→ TASK TO CARRY OUT
For the records below, print the lines from the line with "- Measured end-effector" through the line with "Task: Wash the" exactly as written; include both end lines and exclude the rest.

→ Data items
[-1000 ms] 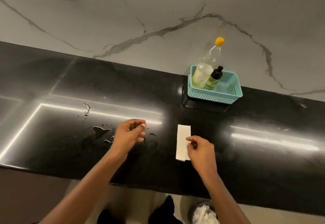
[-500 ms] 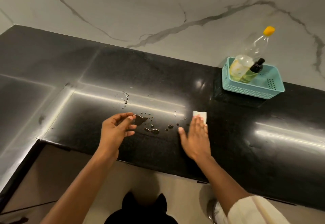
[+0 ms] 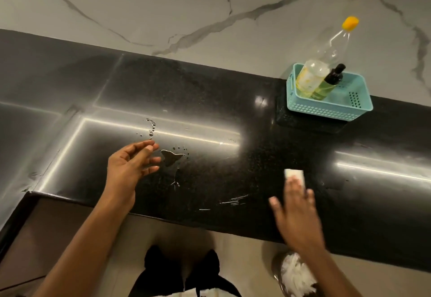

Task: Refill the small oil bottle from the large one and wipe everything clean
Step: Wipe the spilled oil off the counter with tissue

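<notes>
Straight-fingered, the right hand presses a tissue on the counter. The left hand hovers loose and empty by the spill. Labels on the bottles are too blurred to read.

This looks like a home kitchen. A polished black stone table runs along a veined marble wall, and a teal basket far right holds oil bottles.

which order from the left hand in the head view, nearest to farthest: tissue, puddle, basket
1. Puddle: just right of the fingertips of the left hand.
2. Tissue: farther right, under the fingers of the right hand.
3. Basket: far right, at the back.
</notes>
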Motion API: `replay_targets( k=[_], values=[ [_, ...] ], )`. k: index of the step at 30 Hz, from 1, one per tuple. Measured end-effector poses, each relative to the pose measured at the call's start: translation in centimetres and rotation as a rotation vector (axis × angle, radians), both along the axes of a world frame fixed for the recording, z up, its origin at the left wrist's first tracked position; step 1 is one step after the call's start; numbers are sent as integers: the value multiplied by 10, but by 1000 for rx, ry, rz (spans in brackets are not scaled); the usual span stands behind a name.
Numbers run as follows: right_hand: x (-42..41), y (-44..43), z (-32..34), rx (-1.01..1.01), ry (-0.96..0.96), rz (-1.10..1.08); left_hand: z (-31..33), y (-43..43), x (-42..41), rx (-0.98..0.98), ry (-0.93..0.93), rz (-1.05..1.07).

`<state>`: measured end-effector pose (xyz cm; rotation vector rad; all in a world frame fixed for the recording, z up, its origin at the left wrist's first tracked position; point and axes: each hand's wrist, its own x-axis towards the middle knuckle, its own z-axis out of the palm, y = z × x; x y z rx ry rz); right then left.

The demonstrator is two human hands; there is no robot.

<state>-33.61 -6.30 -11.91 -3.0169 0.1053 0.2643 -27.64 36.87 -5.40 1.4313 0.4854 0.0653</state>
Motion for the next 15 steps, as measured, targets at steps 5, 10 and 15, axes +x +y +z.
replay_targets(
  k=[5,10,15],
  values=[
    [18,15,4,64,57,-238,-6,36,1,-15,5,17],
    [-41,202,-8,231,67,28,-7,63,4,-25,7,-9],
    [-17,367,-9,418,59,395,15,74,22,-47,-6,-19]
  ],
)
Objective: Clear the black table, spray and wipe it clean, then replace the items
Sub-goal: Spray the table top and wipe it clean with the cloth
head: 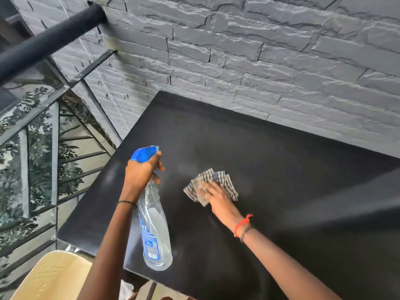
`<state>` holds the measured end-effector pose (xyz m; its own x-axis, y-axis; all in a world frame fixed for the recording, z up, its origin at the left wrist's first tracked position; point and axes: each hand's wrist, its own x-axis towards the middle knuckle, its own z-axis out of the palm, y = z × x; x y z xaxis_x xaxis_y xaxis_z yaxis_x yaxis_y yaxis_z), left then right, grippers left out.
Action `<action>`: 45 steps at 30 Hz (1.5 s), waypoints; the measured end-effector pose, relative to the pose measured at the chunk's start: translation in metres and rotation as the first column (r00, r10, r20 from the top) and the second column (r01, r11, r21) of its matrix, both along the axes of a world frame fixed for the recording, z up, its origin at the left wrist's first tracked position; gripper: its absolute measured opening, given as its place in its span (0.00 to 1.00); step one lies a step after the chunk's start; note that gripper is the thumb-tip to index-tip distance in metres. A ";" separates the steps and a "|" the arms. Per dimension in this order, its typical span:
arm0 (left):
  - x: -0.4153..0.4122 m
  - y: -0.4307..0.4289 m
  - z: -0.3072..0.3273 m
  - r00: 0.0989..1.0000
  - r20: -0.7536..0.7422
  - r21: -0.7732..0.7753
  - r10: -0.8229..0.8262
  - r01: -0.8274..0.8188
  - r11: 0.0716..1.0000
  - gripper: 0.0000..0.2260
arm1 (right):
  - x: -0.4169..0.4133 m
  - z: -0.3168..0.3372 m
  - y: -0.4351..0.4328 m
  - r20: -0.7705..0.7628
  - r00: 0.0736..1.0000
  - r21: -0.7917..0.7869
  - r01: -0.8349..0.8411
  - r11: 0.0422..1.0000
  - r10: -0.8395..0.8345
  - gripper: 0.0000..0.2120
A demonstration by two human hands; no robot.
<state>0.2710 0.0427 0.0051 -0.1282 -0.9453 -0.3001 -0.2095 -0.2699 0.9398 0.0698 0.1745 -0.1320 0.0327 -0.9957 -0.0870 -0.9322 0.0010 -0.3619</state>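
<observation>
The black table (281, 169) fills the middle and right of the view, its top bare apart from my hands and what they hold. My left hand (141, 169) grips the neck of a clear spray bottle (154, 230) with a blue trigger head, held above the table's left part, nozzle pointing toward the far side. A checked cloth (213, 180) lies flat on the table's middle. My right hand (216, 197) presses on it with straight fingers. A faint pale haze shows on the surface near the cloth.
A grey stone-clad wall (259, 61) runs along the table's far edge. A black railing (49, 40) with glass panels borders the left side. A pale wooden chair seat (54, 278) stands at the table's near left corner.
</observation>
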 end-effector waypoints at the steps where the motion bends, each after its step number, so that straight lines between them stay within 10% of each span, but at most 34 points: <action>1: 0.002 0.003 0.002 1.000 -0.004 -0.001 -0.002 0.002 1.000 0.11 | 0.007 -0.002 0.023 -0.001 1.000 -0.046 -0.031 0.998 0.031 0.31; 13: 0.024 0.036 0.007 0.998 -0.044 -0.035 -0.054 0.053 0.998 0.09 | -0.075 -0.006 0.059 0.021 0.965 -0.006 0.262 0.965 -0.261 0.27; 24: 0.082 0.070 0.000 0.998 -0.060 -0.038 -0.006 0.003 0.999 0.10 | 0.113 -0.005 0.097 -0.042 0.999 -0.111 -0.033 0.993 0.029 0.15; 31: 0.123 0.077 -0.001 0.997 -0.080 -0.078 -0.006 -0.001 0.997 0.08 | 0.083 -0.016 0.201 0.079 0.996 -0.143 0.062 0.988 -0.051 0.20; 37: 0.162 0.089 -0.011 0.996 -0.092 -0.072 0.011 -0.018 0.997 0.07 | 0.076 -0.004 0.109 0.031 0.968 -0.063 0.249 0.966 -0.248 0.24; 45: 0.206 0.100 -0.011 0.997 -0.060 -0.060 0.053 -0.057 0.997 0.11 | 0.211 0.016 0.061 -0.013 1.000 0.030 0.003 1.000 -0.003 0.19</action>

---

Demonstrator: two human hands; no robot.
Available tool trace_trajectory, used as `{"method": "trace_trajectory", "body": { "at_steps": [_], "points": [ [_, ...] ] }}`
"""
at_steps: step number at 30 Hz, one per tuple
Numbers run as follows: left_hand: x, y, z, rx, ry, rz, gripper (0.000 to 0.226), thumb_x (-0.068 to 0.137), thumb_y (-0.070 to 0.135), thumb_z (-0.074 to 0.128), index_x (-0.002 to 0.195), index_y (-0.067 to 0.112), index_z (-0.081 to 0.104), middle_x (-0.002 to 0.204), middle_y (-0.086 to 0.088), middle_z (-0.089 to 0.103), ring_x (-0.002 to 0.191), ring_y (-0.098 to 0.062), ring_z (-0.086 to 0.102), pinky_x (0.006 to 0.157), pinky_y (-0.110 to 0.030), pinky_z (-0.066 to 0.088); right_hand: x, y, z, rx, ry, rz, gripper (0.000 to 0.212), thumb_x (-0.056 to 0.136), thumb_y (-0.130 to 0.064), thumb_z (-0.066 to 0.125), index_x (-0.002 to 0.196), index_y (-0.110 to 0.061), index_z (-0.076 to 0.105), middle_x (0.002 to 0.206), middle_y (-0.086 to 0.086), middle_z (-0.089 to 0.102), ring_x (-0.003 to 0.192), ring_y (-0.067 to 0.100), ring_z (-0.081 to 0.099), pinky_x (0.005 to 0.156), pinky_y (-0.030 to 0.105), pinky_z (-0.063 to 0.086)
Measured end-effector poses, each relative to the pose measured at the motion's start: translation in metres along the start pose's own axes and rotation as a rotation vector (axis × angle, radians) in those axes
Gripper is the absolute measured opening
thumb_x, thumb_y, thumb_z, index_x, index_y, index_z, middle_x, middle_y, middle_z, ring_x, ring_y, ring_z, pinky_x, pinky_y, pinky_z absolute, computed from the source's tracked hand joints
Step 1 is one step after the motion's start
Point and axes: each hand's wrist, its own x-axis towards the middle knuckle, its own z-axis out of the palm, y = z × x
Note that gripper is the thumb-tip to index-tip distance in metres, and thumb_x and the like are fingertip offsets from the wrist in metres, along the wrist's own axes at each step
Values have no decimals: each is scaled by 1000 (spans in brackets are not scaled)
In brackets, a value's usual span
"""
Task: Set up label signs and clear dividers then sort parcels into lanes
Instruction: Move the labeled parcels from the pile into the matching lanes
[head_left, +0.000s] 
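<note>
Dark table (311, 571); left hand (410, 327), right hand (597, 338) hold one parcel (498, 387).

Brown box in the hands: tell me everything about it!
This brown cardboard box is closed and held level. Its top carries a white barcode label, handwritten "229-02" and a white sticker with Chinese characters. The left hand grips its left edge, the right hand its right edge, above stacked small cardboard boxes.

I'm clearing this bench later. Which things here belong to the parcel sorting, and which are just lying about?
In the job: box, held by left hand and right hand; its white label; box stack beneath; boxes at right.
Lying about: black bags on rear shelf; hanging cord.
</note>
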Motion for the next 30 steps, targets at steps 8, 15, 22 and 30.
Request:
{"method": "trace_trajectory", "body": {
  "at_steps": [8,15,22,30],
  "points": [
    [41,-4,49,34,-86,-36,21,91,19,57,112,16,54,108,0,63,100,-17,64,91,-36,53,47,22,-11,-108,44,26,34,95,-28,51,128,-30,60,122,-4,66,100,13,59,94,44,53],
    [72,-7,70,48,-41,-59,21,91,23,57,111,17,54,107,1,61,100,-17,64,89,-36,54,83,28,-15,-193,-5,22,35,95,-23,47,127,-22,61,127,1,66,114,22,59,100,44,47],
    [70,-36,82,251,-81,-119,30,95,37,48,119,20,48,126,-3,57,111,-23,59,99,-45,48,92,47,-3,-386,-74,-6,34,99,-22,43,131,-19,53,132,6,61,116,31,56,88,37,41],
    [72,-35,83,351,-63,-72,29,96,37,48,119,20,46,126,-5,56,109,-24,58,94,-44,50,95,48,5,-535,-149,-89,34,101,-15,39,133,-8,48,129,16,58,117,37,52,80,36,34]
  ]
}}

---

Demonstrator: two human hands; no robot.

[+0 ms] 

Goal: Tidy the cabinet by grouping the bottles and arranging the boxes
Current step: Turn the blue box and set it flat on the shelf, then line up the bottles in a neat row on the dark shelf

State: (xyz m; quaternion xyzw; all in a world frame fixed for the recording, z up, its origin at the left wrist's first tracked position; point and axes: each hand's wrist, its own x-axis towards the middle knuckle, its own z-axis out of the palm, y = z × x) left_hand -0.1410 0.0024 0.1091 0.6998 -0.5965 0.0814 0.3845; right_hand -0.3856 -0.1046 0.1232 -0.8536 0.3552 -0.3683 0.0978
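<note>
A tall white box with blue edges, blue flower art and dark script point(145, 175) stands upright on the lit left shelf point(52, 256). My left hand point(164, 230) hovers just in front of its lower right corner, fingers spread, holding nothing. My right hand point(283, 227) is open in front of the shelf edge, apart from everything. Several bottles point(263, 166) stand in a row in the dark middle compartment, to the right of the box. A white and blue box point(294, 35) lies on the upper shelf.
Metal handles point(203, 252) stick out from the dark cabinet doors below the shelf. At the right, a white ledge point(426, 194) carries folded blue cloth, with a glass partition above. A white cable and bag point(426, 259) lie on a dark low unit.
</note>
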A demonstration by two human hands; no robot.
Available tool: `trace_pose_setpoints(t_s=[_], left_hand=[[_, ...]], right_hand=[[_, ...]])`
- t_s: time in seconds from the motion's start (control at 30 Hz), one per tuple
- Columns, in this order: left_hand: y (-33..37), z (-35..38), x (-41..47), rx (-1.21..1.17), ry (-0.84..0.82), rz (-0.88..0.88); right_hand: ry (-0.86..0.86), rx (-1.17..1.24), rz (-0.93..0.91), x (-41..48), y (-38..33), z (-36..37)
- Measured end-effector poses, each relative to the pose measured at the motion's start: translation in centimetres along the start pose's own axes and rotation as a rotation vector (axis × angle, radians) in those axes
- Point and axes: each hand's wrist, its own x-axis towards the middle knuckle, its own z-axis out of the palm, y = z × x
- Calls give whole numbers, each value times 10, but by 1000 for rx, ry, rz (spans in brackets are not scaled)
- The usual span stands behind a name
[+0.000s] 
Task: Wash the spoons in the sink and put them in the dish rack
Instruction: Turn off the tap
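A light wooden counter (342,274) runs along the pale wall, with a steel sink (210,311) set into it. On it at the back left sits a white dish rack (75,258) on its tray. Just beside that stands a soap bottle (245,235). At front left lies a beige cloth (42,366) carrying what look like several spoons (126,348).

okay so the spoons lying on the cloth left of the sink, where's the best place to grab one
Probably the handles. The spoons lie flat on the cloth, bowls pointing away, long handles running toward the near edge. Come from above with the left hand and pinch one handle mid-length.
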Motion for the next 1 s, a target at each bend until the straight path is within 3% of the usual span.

→ FINISHED EXERCISE
- Measured end-effector poses, each relative to the pose measured at the motion's start: translation in centimetres along the start pose's own axes and rotation as a rotation vector (axis × angle, radians) in those axes
- Point and axes: each hand's wrist, its own x-axis towards the middle knuckle, its own z-axis out of the palm, y = z × x
- Calls give whole numbers, each value times 10, but by 1000 for rx, ry, rz (spans in brackets are not scaled)
- The usual span stands behind a name
[+0.000s] 
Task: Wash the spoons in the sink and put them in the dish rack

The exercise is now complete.